I thought you guys might like to see what is coming to a couple of the game feeders on our place in Central Texas. ET

http://www.wildedtx.blogspot.com/2013/02/wildlife-feeders-important-in-drought.html


----------



## sneakygroundbuzzard (Nov 1, 2012)

Nice pics
Them rabbits look fairly big,do you hunt them?
I would be,I love me some fried and roasted rabbit.


----------



## wilded (Feb 10, 2010)

Those are Texas Jack rabbits and are not good eating. The cottontails we eat. The place was hunted out two years ago so were are not trapping and only taking pictures when when we call it this year to let everything build back up. I only shoot the coyotes right now. ET


----------



## catcapper (Feb 11, 2010)

Those raccoons are get'in pretty fat on that feed.lol.

awprint:


----------



## bar-d (Feb 3, 2010)

Hello Ed, long time no hear.

:hunter:


----------



## SWAMPBUCK10PT (Apr 5, 2010)

*Thanks for sharing" WE "------enjoyed the pic's-------Heard Texas is getting snow today--enjoy the white stuff--------------------------sb*


----------



## wilded (Feb 10, 2010)

50 mph winds here today in Central Texas.
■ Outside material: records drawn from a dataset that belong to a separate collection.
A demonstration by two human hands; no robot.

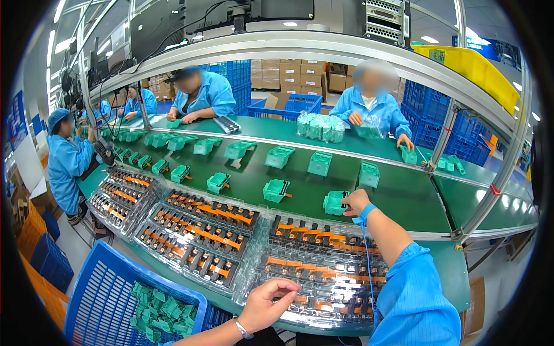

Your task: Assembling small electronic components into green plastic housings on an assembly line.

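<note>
My right hand (357,202) reaches onto the green conveyor belt, its fingers closed on the right edge of a green plastic housing (334,203). A dark part shows in that housing beside my fingertips. My left hand (270,304) hovers over the near edge of a clear plastic tray (266,284), fingers loosely curved, thumb apart, nothing seen in them. Rows of small black parts with orange flat strips (311,266) fill this tray. A blue wrist strap (363,214) with a coiled cord is on my right wrist.
More green housings (276,190) line the belt (242,172). Other filled trays (199,230) lie to the left. A blue basket (104,288) of green pieces stands at the lower left. Metal frame bars (300,43) cross overhead. Co-workers (375,109) sit across the belt.
</note>
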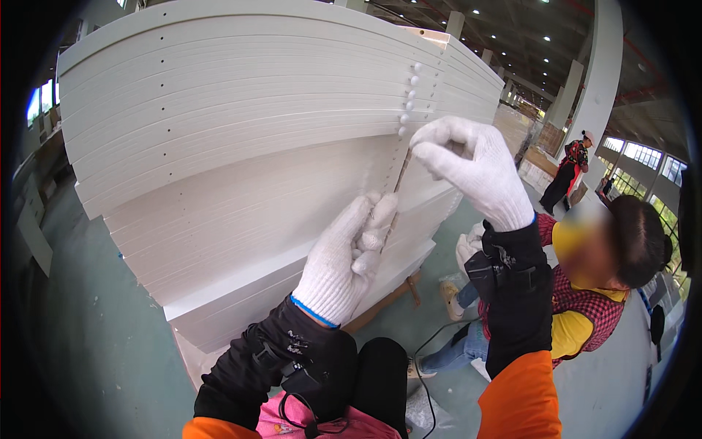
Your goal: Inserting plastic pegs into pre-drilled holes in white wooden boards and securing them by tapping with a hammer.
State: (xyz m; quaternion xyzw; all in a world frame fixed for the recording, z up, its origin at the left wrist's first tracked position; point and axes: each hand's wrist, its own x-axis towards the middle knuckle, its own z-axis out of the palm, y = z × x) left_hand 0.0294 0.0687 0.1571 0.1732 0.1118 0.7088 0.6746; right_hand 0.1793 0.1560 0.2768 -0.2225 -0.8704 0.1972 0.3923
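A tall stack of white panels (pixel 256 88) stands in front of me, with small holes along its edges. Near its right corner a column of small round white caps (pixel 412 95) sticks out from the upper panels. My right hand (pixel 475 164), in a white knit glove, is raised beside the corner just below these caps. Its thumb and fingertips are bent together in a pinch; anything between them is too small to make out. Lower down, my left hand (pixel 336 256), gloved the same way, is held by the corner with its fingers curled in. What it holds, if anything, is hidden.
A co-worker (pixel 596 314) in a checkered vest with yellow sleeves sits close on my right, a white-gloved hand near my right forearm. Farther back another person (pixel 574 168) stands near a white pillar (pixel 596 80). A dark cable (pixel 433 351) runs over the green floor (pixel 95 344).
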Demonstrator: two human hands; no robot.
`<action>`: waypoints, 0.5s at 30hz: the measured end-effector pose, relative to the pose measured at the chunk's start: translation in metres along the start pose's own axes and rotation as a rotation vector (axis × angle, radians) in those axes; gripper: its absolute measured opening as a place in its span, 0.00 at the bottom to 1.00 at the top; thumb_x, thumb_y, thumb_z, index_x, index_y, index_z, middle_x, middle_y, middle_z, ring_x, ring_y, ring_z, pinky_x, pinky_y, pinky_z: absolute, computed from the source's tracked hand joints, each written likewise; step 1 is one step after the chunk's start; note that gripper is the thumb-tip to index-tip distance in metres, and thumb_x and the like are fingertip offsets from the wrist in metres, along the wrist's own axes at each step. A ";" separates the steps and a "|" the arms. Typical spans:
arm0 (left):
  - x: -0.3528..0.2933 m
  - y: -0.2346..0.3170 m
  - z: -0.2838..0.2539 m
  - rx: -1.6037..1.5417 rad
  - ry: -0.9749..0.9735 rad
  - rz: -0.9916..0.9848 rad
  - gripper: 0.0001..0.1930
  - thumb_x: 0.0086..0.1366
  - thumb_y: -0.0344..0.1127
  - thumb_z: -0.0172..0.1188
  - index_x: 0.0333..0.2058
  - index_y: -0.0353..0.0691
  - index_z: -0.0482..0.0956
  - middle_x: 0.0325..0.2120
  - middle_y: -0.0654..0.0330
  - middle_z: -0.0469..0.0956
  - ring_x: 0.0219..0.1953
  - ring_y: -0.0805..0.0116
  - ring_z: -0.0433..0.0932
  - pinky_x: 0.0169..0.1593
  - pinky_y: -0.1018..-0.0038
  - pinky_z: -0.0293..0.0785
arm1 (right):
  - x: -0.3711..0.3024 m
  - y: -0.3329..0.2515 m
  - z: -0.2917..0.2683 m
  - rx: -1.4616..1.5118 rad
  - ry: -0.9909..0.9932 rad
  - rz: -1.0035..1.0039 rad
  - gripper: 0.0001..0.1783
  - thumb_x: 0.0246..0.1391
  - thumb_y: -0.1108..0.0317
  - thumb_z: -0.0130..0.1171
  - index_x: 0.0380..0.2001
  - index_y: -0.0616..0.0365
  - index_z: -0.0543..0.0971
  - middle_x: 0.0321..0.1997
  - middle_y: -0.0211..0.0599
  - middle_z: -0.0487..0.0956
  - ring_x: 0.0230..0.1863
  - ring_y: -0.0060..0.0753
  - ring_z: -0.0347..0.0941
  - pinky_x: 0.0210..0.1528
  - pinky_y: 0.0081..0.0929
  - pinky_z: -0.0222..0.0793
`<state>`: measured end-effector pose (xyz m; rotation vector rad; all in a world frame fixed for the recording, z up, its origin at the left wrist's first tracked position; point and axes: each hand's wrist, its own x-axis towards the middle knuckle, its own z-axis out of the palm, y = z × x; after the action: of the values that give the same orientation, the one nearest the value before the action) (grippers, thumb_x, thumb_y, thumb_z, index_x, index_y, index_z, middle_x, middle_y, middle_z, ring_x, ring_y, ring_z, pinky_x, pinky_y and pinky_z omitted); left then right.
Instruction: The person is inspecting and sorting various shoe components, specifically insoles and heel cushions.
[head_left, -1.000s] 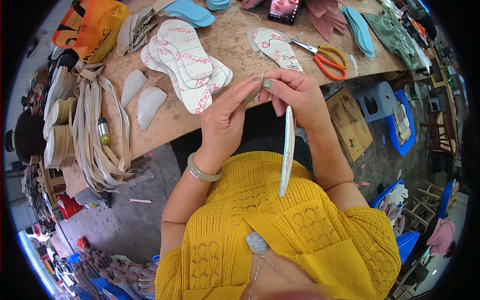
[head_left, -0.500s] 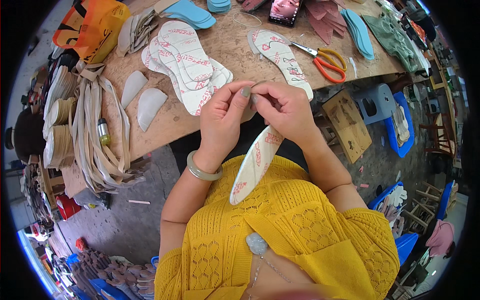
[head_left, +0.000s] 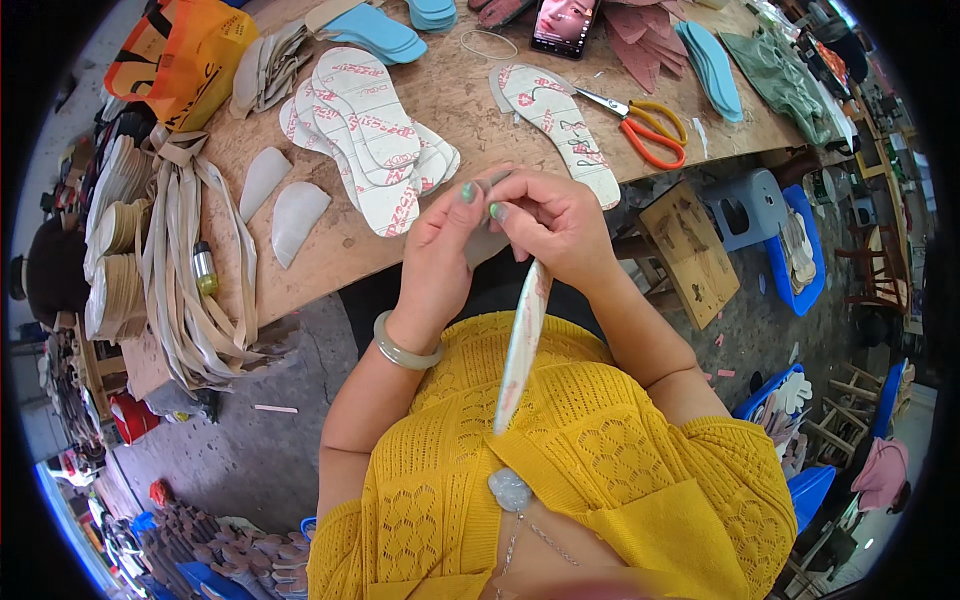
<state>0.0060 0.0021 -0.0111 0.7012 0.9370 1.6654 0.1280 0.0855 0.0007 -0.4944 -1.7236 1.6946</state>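
Note:
Between my hands hangs an insole (head_left: 523,345), its white printed face turned nearly edge-on, a thin light-blue edge showing. My right hand (head_left: 562,225) is closed round its upper part, fingers bent. My left hand (head_left: 445,230) meets it there, thumb and fingers pinched at the insole's far end, where a thin greyish-brown strip (head_left: 493,179) shows at the fingertips. The fingers hide most of that end. Just beyond my left hand lies a pile of white insoles (head_left: 365,120). Past my right hand lies a single insole (head_left: 560,125) with dark looped marks on it.
Scissors (head_left: 645,130) with orange and yellow handles lie at the right of the table (head_left: 460,100). At the back are a phone (head_left: 563,25) and blue insoles (head_left: 712,70). Fabric strips (head_left: 190,250) hang over the left edge, near two white half-round pieces (head_left: 298,218). A wooden stool (head_left: 692,250) stands right.
The insole has turned from showing its broad printed face to nearly edge-on, and its lower end has swung to the right. Both hands stay together, slightly shifted, fingers still pinched.

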 end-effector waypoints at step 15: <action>-0.002 0.001 0.016 -0.223 0.030 -0.040 0.21 0.72 0.41 0.44 0.57 0.34 0.65 0.54 0.56 0.70 0.52 0.67 0.73 0.54 0.70 0.71 | -0.004 -0.004 -0.008 0.460 0.028 0.179 0.09 0.60 0.68 0.50 0.37 0.62 0.75 0.27 0.32 0.76 0.14 0.15 0.65 0.19 0.12 0.60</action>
<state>0.0192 0.0041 -0.0022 0.5049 0.7663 1.7166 0.1375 0.0885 0.0036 -0.4623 -1.2391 2.1214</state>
No snow or rain here. There are four less raccoons today, corn is getting too high to keep feeding the raccoons..

Hello back atcha bar-d my friend. ET


----------



## 220swift (Mar 2, 2011)

Nice pictures Ed, good to see you back around!


----------



## jswift (Dec 24, 2012)

Thanks for sharing the pics


----------